What is needed ::
Go through the entries below and say how many lines contain the string "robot"; write only that number.

==========

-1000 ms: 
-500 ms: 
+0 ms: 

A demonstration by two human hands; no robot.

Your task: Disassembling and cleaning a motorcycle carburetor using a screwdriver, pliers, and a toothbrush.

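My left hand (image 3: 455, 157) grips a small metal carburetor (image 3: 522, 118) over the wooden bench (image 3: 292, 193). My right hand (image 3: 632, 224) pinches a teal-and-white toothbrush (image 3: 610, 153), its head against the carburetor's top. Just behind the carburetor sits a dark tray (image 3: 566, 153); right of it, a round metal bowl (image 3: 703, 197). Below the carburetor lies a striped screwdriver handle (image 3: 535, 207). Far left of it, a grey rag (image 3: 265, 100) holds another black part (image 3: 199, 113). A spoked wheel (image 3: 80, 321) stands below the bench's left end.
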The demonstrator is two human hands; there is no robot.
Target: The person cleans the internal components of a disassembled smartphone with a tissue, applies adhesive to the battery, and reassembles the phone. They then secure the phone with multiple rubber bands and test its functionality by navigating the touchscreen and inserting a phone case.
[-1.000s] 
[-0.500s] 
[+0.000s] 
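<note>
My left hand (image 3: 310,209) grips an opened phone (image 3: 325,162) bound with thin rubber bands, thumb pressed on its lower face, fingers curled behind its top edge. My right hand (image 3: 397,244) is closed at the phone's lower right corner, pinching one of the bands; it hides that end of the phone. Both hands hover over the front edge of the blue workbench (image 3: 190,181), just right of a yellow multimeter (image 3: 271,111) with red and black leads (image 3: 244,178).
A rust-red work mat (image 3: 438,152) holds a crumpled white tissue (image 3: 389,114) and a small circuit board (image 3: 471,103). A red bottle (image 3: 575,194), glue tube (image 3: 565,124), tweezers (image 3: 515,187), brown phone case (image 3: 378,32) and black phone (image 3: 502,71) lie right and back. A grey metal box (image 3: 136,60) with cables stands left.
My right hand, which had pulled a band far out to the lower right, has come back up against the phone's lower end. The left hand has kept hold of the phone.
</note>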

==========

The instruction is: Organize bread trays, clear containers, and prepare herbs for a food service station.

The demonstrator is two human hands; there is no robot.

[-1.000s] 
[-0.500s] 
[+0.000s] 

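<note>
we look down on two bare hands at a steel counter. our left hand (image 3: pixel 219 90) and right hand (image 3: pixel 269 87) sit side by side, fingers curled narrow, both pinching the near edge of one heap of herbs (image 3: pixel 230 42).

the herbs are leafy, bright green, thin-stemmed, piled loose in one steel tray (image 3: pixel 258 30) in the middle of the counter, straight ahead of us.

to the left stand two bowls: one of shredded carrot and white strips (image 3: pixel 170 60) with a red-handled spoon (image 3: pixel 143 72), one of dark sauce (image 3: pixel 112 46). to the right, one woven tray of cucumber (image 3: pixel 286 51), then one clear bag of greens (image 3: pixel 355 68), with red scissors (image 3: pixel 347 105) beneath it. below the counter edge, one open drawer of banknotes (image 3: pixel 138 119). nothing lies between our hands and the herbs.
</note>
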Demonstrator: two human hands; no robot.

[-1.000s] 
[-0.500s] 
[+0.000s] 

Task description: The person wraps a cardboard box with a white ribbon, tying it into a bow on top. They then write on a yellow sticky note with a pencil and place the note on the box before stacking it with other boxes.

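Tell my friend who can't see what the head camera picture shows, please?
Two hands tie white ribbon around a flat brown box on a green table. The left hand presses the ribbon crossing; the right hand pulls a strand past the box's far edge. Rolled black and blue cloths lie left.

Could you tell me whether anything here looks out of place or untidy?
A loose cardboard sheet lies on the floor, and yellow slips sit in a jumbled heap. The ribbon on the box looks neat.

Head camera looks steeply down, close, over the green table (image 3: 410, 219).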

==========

Expected answer ::
4